§ Problem details
Find the string "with" in the listing and report every line that has it.

********************

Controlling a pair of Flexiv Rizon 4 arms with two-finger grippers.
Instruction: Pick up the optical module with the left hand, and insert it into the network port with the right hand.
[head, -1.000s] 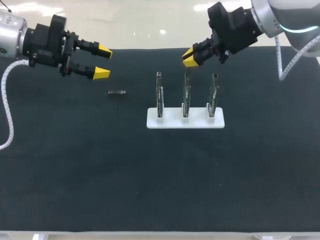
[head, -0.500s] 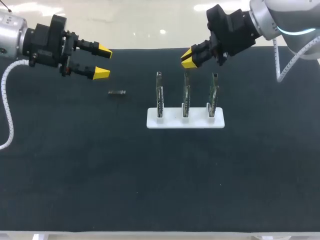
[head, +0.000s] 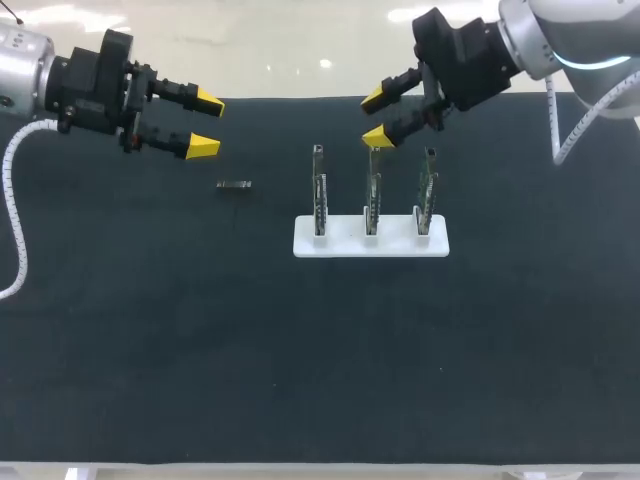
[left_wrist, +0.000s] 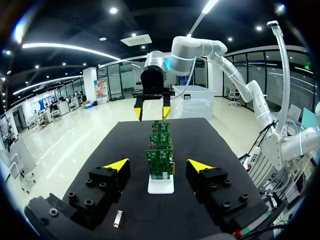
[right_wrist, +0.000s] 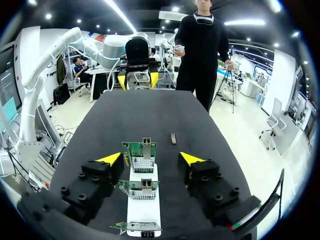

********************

§ Exercise output
Controlling a pair of Flexiv Rizon 4 arms with two-finger grippers.
Instruction: Pick up the optical module with the left hand, and insert it into the network port with the right hand.

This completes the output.